Goal of the exercise:
When you reach the line containing "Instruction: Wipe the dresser" in the records below, start copying exactly, and stop once you have copied the line containing "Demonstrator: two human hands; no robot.".

(Dataset records)
=-=-=-=-=
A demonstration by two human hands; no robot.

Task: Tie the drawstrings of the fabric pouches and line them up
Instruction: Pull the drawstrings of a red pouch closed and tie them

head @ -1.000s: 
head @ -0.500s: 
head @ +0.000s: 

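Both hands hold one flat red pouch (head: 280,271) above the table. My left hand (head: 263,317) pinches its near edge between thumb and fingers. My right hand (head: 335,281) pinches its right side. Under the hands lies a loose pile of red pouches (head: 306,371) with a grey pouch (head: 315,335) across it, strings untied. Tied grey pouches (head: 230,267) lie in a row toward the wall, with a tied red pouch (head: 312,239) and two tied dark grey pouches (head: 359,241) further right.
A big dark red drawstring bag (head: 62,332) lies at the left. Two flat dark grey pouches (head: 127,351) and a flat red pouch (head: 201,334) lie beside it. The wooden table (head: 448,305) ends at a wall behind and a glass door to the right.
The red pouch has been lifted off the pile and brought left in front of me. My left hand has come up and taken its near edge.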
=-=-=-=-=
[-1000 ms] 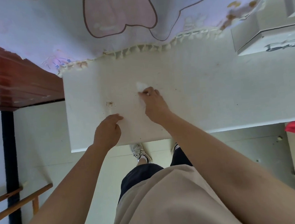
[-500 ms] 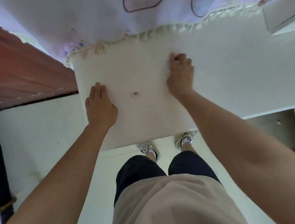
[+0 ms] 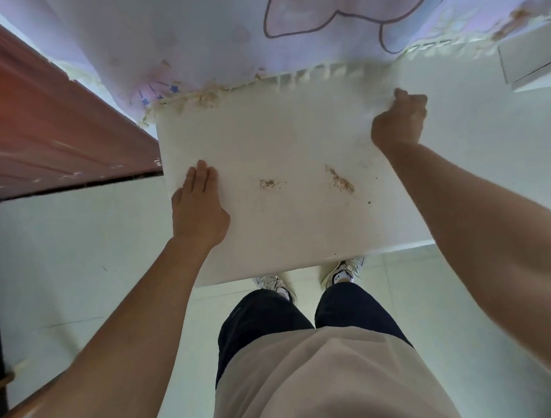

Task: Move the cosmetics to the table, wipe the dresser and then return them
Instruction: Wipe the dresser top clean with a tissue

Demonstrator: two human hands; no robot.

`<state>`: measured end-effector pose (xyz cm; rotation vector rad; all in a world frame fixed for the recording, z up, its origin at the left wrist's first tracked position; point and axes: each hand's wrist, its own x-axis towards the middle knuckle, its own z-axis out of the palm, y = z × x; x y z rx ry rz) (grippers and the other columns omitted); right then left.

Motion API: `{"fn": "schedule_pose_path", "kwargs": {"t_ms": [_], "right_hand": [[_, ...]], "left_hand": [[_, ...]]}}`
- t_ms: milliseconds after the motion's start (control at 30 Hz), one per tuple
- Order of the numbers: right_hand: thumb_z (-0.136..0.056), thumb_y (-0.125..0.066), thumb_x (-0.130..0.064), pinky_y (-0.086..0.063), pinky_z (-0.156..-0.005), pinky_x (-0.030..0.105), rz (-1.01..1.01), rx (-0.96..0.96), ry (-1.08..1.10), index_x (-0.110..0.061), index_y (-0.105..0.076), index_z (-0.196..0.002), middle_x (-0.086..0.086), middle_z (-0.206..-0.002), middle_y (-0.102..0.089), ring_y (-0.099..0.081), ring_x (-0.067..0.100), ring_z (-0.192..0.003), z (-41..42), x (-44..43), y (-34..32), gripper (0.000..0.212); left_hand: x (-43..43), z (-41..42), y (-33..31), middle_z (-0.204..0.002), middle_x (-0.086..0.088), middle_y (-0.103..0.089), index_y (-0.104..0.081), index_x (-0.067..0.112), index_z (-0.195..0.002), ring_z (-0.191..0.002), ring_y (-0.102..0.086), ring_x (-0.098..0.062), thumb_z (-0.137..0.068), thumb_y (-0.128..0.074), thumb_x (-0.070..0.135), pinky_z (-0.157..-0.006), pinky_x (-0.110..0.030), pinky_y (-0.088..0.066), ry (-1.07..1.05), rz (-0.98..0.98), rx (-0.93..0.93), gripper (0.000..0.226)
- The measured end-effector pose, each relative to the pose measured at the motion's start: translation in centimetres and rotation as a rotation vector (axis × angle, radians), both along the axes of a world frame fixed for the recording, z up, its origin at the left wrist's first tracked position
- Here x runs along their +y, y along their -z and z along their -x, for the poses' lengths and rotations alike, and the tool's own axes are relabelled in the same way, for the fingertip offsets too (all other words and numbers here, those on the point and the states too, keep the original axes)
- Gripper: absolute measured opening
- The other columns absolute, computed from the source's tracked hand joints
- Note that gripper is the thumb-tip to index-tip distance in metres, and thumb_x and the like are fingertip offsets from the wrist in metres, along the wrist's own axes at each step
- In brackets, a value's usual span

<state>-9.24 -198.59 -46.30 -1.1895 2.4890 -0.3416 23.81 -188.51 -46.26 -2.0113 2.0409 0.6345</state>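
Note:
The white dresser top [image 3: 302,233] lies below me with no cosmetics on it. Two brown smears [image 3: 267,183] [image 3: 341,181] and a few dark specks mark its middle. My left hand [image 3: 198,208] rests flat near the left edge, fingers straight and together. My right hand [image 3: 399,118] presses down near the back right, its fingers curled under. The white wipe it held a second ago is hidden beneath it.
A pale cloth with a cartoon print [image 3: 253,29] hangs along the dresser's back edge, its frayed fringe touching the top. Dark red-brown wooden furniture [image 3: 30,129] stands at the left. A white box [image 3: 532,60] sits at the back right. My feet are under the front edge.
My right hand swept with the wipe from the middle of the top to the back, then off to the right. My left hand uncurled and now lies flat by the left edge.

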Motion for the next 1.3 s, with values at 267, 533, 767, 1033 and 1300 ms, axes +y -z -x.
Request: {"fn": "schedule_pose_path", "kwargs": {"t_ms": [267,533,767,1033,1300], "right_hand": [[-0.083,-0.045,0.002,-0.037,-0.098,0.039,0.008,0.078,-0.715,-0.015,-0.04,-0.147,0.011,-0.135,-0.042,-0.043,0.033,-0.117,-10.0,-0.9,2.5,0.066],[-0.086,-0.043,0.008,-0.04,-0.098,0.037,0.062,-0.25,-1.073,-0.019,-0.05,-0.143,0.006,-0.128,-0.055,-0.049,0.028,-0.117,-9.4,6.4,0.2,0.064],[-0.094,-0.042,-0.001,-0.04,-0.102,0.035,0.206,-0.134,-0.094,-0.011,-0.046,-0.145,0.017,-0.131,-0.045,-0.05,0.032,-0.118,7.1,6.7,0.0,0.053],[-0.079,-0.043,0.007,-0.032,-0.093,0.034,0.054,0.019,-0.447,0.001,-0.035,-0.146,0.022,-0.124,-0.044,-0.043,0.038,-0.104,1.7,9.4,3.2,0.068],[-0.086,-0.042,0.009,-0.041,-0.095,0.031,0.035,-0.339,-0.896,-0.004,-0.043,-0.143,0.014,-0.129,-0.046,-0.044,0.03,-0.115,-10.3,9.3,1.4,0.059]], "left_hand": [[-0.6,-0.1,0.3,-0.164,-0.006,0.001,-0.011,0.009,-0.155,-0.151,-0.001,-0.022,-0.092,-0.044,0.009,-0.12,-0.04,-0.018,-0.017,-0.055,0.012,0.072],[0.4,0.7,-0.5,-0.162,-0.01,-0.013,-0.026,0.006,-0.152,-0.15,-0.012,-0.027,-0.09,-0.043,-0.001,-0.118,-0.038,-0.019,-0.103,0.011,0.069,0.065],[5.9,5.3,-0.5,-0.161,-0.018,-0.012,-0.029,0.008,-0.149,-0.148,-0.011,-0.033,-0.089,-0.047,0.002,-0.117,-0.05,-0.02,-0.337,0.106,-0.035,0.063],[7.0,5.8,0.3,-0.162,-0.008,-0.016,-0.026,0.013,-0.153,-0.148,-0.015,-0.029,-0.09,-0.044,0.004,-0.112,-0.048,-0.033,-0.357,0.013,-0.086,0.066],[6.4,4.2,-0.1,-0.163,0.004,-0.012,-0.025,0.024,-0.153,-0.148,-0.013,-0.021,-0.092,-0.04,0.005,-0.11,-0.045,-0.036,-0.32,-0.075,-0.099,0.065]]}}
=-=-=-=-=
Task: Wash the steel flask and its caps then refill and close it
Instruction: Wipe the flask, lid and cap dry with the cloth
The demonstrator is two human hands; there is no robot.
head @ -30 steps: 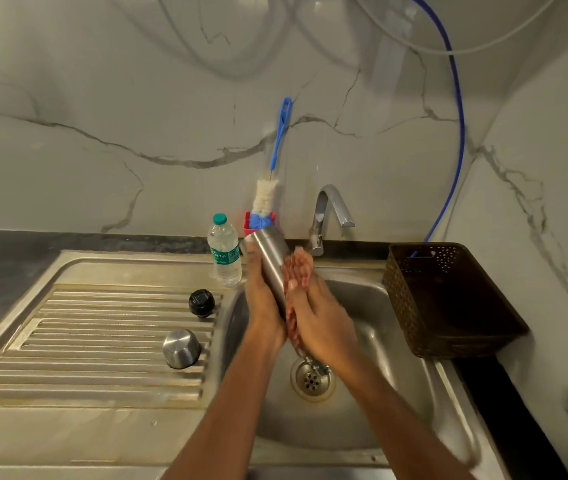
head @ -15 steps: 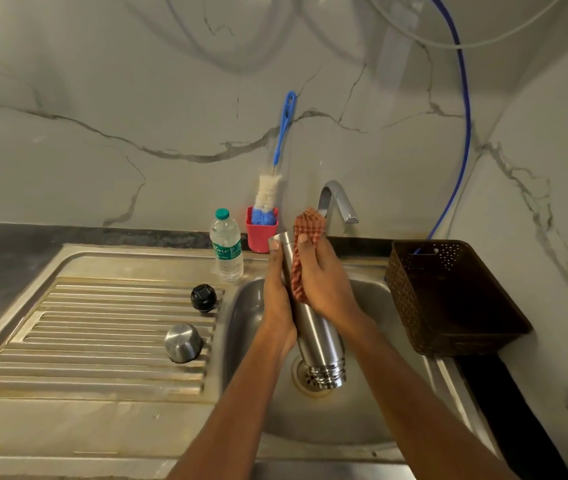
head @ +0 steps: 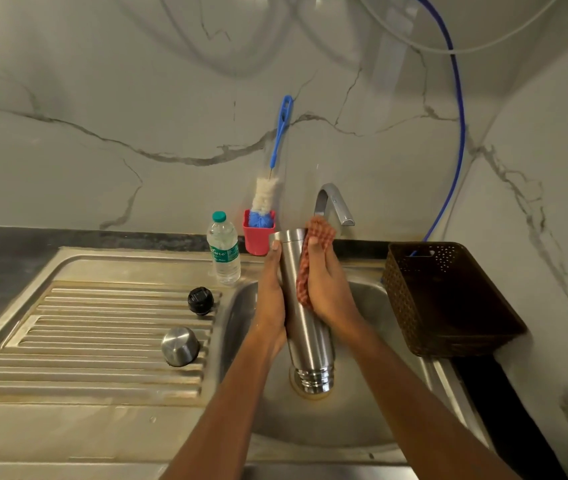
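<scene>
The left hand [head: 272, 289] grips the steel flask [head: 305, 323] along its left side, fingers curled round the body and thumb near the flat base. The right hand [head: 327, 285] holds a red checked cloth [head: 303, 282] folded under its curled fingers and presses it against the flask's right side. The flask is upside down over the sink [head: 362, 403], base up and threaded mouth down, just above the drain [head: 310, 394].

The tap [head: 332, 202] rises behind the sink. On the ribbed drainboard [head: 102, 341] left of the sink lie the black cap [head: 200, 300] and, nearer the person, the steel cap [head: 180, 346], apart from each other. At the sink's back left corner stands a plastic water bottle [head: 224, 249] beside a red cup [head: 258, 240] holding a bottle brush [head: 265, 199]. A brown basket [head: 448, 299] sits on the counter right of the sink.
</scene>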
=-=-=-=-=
The answer:
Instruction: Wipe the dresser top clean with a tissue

Demonstrator: two human hands; no robot.

Nothing more belongs to this exercise.